Sekarang bis Budiaman Eksekutif Full AC berjalan perlahan meninggalkan terminal megah itu. Aku berusaha meyakinkan diri bahwa diriku baik-baik saja. Pertamanya memang keadaan fisikku baik-baik saja. Setelah sampai disekitar Garut, rasa lek dan mual itu tiba-tiba muncul. Bukan hal yang aneh juga sih, tapi itu kan dulu, sekarang rasanya penyakit mabuk perjalanan itu sudah hilang. Ingin sekali rasanya cepat sampai di tempat peristirahatan pertama, Malangbong.
Setibanya di Malangbong aku berinisiatif untuk membeli rujak dan manisan buah untuk menghilangkan rasa peningku itu. Sesaat masalah peningku bisa teratasi dan aku bisa sedikit menikmati kembali perjalananku.

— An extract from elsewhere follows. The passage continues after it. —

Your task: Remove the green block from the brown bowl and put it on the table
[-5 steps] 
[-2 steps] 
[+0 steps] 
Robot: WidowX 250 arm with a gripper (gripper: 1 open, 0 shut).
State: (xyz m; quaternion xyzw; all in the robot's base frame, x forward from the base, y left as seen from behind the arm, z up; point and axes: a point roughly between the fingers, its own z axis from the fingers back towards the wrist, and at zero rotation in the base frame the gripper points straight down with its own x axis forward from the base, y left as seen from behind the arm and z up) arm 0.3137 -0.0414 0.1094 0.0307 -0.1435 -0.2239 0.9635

Tiba-tiba masalah lain muncul, perutku terasa sakit dan hendak buang air. Dengan sedikit keberanian aku bertanya pada kondektur tentang WC di bagian belakang bis, bisa di pakai atau tidak. Oh ternyata bisa. Tanpa banyak basa-basi lagi aku langsung menuju WC itu. Suasananya begitu dingin. Air yang tertahan sekian lama di ruangan full AC itu begitu menggigit. Syukurlah, sekarang keadaanku sedikit lebih baik. Aku duduk kembali dan berusaha tenang.

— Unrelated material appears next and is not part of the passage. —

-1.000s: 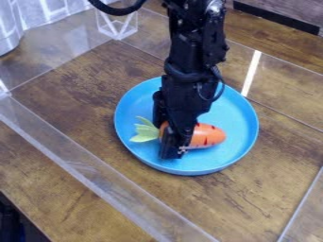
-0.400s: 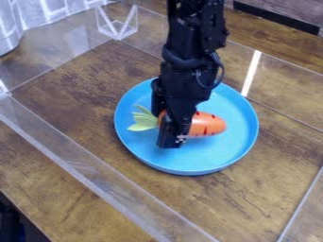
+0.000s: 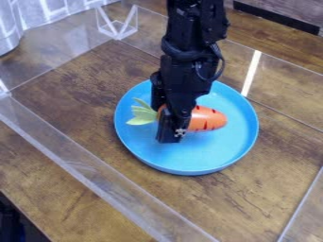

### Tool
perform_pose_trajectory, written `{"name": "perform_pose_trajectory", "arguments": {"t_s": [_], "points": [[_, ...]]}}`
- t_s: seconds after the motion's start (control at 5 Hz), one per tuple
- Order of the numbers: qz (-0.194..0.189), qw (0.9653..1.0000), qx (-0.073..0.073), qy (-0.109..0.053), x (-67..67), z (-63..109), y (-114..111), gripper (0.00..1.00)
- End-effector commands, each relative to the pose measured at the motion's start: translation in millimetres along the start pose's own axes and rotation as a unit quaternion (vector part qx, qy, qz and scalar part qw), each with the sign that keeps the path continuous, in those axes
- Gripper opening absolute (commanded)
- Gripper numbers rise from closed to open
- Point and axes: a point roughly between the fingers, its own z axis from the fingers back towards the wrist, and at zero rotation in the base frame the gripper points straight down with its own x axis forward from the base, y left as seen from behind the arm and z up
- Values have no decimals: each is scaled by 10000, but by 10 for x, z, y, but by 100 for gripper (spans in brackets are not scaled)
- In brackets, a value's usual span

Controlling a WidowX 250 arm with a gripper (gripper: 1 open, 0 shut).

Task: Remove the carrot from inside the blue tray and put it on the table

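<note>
The carrot (image 3: 206, 119) lies crosswise over the middle of the blue tray (image 3: 192, 166), orange body pointing right and pale green leaves sticking out to the left. My gripper (image 3: 175, 130) comes straight down from above and is shut on the carrot near its leafy end. The black fingers hide the carrot's middle. Whether the carrot still touches the tray floor I cannot tell. The tray rests on the dark wooden table (image 3: 78, 93).
A clear plastic barrier (image 3: 78, 163) runs diagonally along the near left side of the table. A clear plastic box (image 3: 117, 19) stands at the back left. Bare wood surrounds the tray on the right and far sides.
The gripper, still shut on the carrot, has edged slightly upward in the picture, and the carrot has shifted with it. The tray has stayed in place.
</note>
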Motion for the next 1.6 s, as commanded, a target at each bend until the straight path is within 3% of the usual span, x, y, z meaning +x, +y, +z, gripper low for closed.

Setelah sampai di terminal kampong rambutan, sarana yang pertama dituju adalah WC umum. Setelah merasa aman dengan kegagalan sistem pencernaan, aku kerlingkan mata lebar-lebar untuk meyakinkan bus jurusan Jakarta - Bogor. Tanpa banyak berkeringat, bus full AC Limas sudah menanti dan bersiap mengantarkanku ke Bogor. Berusaha duduk tenang dan menikmati semuanya. Singkat cerita sampailah di terminal baranang siang bogor. Suasananya sudah berubah menjadi gelap gulita. Bangunan-bangunan masih terpancari oleh lampu yang menyebar tidak merata, sehingga terkadang berjalan melintasi daerah yang begitu terang dan terkadang juga melewati daerah yang begitu gelap.Tiba-tiba seorang laki-laki yang sudah nampak tua karena tuntutan pekerjaan itu mengambil barang bawaanku tanpa aku perintah. Sambil bertanya kemana tujuanku, dia begitu cepat melangkah sehingga aku harus berusaha untuk tidak ketinggalan. Dengan singkat Aku jawab mau menuju halte trans pakuan. Dengan semangat dia gandeng dan menjadi motor pergerakanku menuju halte yang terletak di seberang jalan. Setelah sampai, aku baru sadar bahwa yang mengantarnya adalah seorang kuli panggul barang yang mengharapkan upah sebesar lima ribu rupiah.
Keadaan sudah terasa lebih tenang. Kini saatnya aku menikmati pemandangan kota bogor dilihat dari trans pakuan. Memang cukup memuaskan juga menaiki kendaraan tersebut dengan hanya membayar tiket tiga ribu rupiah untuk jarak baranangsiang - bubulak. akhirnya kendaraan terakhirku menuju kampus IPB Darmaga adalah angkot kampus dalam. malam semakin larut dan ku usahakan untuk bisa menembus benteng pertahanan asrama. syukurlah gerbang masih terbuka dan satpam hanya bisa tersenyum lebar tanpa mau berkomentar.